** Activity **
From the data below, copy exactly the lines that lie between the one holding "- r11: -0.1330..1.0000" and the one holding "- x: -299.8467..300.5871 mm", including both, and nothing more.

Information Start Marker

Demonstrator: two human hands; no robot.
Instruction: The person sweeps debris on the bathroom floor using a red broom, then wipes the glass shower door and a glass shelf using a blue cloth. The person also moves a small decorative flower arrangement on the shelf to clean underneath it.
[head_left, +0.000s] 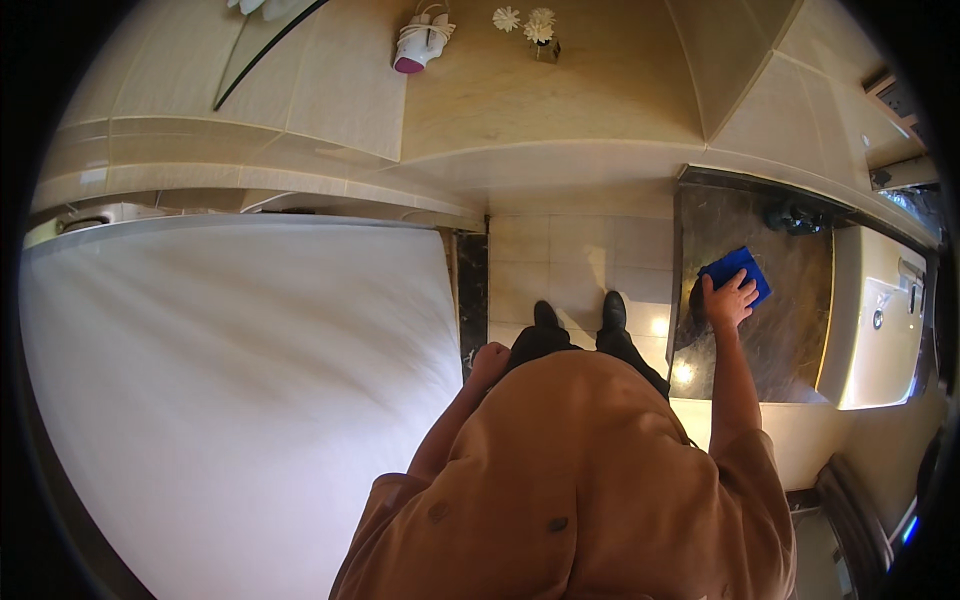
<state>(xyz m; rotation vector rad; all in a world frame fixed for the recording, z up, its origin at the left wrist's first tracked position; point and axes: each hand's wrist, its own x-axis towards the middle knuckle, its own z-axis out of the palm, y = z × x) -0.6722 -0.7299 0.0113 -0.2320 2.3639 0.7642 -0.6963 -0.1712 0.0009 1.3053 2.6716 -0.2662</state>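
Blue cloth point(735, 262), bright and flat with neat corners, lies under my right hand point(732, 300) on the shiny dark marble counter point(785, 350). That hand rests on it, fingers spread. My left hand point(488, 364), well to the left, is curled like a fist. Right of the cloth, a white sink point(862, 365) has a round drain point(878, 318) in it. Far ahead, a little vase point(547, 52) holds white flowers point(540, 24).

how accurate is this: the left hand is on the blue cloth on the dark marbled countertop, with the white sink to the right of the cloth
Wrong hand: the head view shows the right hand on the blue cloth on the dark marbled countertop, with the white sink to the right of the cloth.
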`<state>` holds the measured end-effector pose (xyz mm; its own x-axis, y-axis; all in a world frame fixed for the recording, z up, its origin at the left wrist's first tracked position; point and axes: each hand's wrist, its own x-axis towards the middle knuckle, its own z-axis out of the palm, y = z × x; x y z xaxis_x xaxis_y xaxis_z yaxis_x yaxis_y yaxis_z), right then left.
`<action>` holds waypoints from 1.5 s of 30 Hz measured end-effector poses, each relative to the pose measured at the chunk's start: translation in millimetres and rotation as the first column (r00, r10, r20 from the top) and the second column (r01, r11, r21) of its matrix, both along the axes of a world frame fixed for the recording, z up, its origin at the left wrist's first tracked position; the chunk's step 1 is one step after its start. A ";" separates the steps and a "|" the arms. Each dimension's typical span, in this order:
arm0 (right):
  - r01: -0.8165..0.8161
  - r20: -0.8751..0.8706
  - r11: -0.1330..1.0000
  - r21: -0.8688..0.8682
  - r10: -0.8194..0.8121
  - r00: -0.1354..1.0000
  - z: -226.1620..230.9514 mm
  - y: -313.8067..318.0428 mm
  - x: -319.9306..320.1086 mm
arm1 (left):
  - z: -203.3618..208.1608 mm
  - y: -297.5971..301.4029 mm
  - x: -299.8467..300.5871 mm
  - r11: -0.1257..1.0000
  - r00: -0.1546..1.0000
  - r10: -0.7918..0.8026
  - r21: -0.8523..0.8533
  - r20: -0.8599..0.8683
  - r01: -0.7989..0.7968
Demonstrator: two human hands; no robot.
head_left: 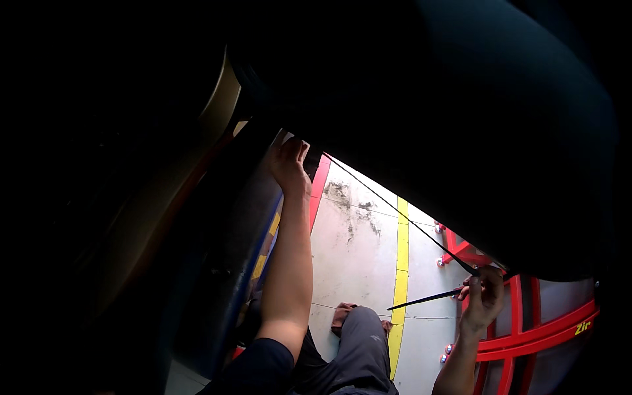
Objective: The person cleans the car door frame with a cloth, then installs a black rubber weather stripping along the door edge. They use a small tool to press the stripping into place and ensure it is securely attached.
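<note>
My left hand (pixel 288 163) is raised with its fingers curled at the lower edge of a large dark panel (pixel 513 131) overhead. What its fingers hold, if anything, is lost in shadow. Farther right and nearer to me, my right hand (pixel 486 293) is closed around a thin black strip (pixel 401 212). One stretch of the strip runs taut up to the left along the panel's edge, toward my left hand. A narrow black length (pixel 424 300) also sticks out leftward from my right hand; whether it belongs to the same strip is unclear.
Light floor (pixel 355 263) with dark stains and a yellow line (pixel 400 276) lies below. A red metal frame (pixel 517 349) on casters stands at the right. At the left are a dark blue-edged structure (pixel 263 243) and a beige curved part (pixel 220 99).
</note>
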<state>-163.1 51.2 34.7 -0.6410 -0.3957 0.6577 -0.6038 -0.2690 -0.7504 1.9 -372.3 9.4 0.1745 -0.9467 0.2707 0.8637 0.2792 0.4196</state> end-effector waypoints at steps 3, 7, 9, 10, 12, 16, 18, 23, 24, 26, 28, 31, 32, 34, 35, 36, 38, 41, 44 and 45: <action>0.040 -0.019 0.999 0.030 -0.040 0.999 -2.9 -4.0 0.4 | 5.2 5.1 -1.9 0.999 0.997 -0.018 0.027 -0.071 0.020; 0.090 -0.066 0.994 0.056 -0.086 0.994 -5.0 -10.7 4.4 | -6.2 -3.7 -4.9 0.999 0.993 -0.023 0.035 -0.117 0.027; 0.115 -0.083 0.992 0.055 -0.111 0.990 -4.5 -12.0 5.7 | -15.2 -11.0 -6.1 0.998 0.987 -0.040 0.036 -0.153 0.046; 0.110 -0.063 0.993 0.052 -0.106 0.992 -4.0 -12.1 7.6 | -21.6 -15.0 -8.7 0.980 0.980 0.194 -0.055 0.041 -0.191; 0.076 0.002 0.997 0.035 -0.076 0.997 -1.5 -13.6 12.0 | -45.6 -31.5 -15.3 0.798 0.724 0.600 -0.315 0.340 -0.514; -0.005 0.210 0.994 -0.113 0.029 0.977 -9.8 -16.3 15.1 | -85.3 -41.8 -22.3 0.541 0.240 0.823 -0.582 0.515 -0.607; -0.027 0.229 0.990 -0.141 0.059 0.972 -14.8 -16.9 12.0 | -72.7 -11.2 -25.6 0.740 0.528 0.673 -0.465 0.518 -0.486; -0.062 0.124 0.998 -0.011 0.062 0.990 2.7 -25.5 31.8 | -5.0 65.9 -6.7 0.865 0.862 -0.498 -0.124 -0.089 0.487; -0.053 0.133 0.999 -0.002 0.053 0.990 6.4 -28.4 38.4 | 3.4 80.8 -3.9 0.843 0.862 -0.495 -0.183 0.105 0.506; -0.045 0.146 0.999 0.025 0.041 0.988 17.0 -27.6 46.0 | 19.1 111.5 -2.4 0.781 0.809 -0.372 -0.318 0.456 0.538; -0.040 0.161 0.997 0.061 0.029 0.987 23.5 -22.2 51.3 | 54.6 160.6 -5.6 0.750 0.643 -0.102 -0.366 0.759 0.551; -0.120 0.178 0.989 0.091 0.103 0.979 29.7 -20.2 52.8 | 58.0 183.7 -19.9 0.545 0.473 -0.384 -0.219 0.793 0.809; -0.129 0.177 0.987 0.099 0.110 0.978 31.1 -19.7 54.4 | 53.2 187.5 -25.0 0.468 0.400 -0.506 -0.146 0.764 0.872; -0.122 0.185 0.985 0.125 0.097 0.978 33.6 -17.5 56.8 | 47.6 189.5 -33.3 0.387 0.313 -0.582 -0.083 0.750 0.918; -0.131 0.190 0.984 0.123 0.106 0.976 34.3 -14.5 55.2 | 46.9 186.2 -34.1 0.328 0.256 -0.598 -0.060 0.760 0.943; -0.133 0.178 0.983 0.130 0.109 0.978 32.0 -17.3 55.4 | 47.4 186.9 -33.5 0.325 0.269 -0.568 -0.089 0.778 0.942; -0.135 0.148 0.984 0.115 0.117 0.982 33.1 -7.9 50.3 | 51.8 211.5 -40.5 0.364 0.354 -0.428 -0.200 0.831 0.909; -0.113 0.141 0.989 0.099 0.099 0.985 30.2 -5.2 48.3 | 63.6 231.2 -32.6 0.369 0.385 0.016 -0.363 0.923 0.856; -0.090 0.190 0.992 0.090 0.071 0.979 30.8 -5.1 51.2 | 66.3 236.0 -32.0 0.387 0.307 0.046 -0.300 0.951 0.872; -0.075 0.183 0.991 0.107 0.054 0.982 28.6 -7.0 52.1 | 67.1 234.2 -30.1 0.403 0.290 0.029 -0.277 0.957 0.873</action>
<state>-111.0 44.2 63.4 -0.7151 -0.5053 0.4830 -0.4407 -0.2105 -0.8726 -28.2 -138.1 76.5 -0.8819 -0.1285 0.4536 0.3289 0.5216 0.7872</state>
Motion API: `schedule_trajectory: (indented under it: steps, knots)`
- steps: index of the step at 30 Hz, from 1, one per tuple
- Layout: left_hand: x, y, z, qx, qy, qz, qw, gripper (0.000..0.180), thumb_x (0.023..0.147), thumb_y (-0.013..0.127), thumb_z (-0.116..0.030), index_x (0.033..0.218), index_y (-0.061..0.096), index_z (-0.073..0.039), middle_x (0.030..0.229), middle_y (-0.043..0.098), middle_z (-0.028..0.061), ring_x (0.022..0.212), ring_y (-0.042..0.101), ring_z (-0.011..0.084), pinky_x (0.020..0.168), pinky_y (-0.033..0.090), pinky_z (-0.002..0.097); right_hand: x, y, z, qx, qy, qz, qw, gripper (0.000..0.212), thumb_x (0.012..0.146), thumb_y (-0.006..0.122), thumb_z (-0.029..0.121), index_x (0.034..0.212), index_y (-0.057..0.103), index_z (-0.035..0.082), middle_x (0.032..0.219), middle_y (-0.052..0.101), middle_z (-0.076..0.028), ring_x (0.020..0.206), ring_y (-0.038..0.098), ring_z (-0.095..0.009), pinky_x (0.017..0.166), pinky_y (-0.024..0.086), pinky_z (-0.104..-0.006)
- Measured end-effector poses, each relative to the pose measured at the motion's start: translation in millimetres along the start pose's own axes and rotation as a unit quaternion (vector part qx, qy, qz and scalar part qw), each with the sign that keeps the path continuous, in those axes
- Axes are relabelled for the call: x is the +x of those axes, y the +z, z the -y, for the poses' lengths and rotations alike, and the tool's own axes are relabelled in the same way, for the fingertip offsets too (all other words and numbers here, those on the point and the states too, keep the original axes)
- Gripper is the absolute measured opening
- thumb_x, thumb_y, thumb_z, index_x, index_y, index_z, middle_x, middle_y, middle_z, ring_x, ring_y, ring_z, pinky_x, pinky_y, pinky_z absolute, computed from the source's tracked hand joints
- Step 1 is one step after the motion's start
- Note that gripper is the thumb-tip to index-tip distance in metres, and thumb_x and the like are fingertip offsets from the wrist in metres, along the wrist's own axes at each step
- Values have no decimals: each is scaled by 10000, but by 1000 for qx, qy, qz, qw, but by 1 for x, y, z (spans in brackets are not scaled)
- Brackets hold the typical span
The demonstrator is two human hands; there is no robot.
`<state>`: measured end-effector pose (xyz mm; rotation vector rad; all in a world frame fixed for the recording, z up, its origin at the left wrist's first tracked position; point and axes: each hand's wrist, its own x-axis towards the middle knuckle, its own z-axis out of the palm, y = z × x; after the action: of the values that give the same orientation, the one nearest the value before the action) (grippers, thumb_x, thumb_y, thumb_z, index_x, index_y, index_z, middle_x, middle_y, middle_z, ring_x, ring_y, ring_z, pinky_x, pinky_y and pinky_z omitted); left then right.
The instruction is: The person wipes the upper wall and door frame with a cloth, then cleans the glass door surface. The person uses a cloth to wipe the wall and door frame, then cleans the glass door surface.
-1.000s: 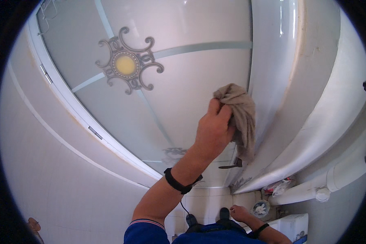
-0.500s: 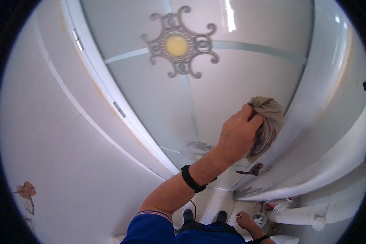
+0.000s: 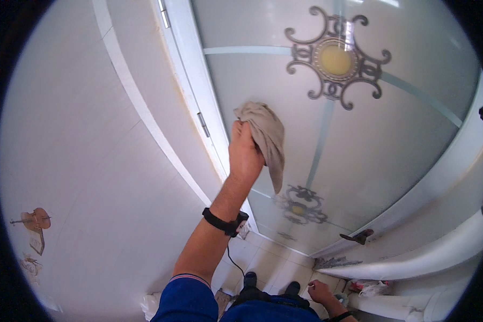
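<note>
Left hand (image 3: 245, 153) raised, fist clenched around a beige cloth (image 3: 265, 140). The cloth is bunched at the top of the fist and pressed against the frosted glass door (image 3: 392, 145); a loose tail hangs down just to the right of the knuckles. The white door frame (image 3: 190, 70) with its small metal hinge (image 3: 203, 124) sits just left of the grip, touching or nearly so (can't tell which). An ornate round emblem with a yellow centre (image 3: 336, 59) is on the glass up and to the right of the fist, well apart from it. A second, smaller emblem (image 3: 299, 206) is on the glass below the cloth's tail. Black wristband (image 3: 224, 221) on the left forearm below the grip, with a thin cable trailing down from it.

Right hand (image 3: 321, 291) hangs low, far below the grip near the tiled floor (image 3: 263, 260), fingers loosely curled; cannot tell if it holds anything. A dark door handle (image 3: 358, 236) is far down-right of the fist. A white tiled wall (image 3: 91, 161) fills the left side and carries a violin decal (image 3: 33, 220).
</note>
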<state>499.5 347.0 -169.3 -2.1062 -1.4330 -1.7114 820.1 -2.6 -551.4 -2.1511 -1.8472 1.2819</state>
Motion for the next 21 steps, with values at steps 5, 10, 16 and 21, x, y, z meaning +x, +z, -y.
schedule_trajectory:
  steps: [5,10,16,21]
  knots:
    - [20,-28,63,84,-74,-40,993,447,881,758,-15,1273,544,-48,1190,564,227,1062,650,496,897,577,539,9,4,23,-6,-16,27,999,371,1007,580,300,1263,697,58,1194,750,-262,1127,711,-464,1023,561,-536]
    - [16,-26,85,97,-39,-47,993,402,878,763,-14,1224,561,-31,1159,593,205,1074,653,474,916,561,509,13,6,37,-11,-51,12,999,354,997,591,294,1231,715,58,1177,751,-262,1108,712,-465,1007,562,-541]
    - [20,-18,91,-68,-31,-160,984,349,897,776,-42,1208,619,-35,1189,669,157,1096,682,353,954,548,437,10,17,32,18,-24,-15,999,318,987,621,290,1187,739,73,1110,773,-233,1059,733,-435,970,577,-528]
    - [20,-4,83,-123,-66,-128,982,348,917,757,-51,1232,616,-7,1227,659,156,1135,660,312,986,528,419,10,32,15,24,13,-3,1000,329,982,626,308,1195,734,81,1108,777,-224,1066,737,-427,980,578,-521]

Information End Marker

** Output for this task **
  - r11: -0.1330..1.0000
  - r21: -0.8688..0.8682
  - r10: -0.8194..0.8121
  - r00: -0.1354..1.0000
  - z: -226.1620..230.9514 mm
  - y: -313.8067..318.0428 mm
  - x: -319.9306..320.1086 mm
arm1 (left):
  - z: -203.3618..208.1608 mm
  - y: -297.5971..301.4029 mm
  - x: -299.8467..300.5871 mm

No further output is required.